The accelerating impacts of climate change are creating profound challenges for global economic and financial systems, with physical risks manifesting as increasingly severe weather events causing widespread losses and human displacement. Recent years have seen insured losses from extreme weather events rise sharply, reflecting both the growing frequency of disasters and the expanding economic exposure of assets worldwide. This physical risk landscape highlights a complex pattern of vulnerability, with regions from small island nations to large industrial economies experiencing significant damages and social disruption, underscoring the uneven yet systemic nature of climate impacts.
Alongside physical threats, transition risks arising from efforts to decarbonize economies and comply with evolving regulatory frameworks are reshaping the financial outlook across multiple sectors. Carbon pricing initiatives are gaining traction globally, influencing company valuations and investment strategies, while intensified legal scrutiny (via climate litigation and stricter disclosure rules) adds layers of uncertainty. Sector-specific analyses reveal varying degrees of exposure and adaptation, with energy, industry, agriculture, and transport sectors facing differential pressures linked to emission reduction commitments, policy shifts, and emerging compliance requirements. Understanding this dual dynamic of physical and transition risks is essential for robust climate risk management.

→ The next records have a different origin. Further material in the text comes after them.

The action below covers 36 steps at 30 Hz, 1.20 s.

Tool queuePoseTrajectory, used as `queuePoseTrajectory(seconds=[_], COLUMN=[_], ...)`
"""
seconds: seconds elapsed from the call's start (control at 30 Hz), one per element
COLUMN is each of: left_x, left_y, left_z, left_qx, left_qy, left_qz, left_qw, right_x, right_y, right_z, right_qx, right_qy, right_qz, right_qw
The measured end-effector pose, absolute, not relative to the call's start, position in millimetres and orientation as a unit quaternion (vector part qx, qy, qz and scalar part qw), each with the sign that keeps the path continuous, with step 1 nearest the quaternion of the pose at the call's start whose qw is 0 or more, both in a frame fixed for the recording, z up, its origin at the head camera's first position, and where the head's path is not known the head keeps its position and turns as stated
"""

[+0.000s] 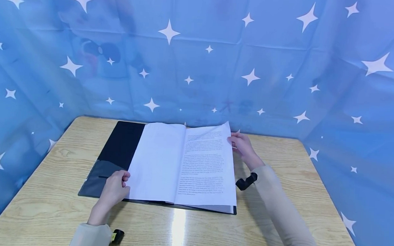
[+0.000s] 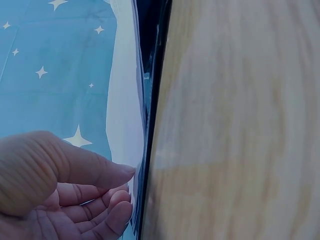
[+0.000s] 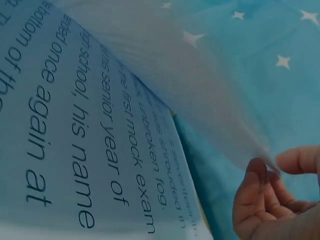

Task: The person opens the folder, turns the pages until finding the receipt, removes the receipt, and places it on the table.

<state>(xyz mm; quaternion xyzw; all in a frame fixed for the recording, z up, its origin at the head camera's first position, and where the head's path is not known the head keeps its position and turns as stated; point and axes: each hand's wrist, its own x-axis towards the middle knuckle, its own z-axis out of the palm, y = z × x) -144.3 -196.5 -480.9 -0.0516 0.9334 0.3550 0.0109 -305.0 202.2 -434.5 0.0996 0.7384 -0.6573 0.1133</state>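
A black folder (image 1: 122, 143) lies spread on the table, holding a thick stack of bound sheets. The left page (image 1: 156, 161) looks blank, while the right page (image 1: 203, 164) carries printed text. My right hand (image 1: 245, 149) pinches a sheet near its upper outer corner, which lifts and curves upward. In the right wrist view, thumb and fingertips hold that raised sheet (image 3: 215, 110) above a printed page (image 3: 90, 140). My left hand (image 1: 114, 188) rests by the lower left edge of the left page, fingers loosely bent. Its thumb tip (image 2: 125, 172) is at the page edge; contact is hard to tell.
The wooden table (image 1: 46, 189) extends around the folder, with a bright reflection in front. A blue curtain with white stars (image 1: 200, 63) hangs right behind the table's back edge. Black wrist devices (image 1: 246, 181) are on both sleeves.
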Motion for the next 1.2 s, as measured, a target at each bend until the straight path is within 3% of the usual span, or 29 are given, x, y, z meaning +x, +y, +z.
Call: queuePoseTrajectory(seconds=[1.2], left_x=[-143], left_y=[-198], left_z=[-481], left_qx=[-0.051], left_qy=[0.932], left_qz=[0.358], left_qw=[0.008], right_x=[-276], right_y=[165], right_z=[-396], right_qx=[0.018], right_qy=[0.694], right_qz=[-0.701], right_qw=[0.163])
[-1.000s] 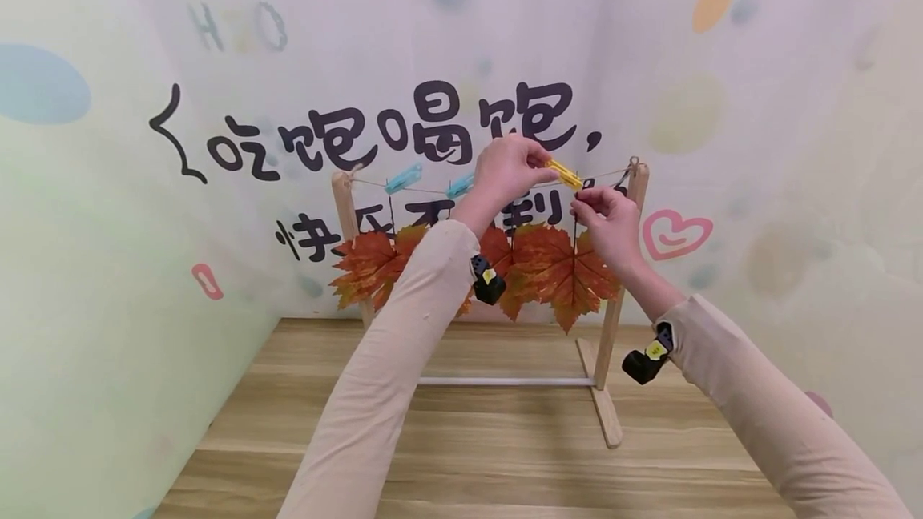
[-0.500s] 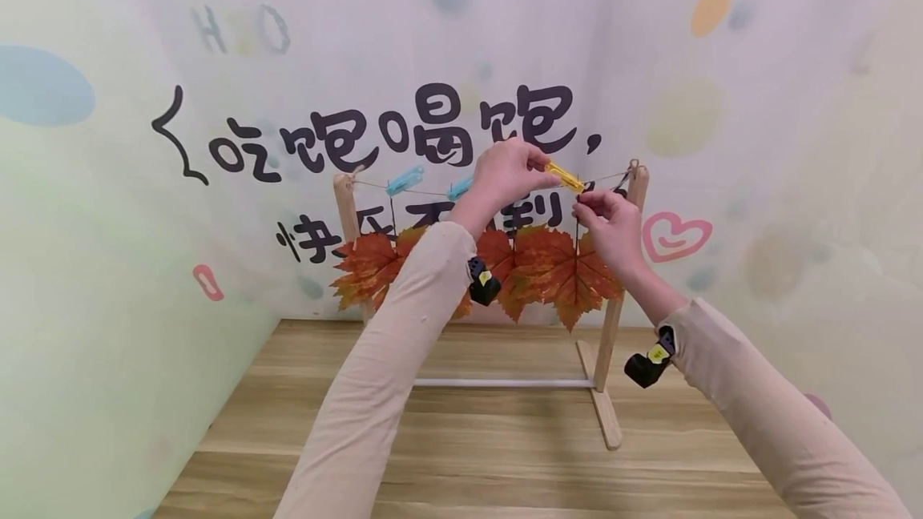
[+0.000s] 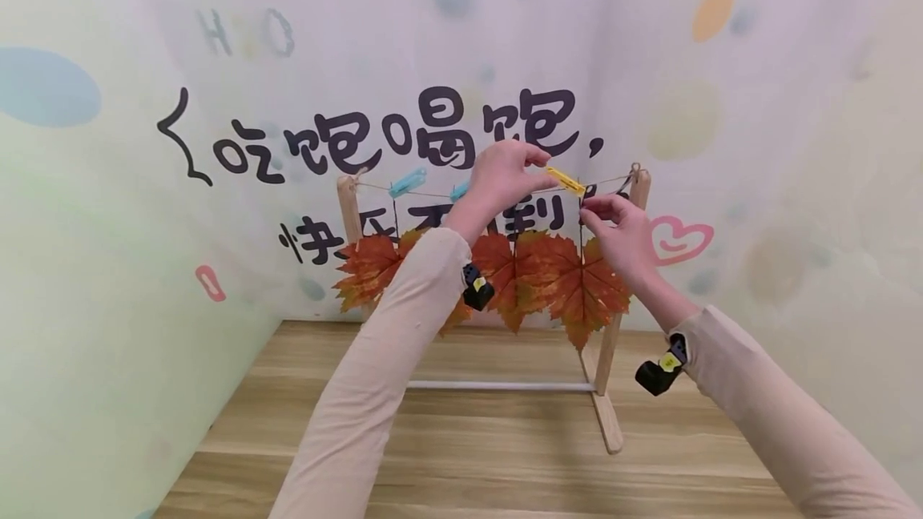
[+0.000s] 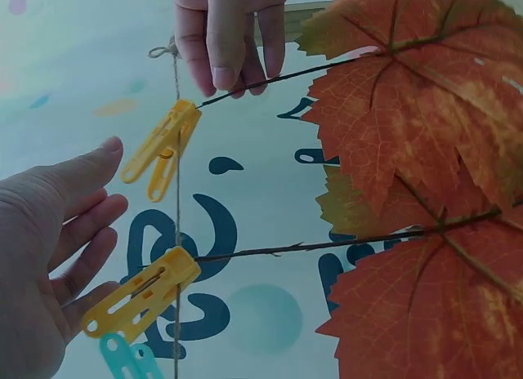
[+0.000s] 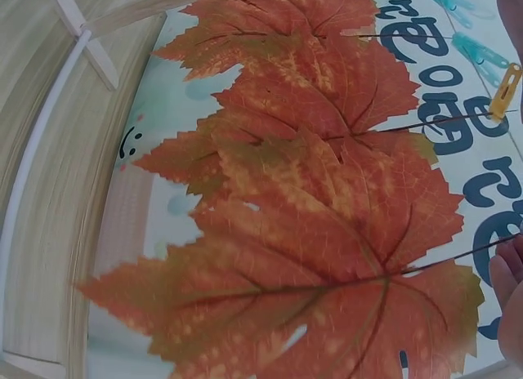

Looking forward, these intertwined risks point to significant systemic challenges such as potential large-scale economic losses and threats to planetary solvency by mid-century if current trajectories persist. The evidence signals the need for integrating high-resolution climate data with financial analytics to enable comprehensive risk evaluation and strategic planning. This approach supports better anticipation of tipping points, asset stranding, and cascading effects that span regulatory, economic, and ecological domains.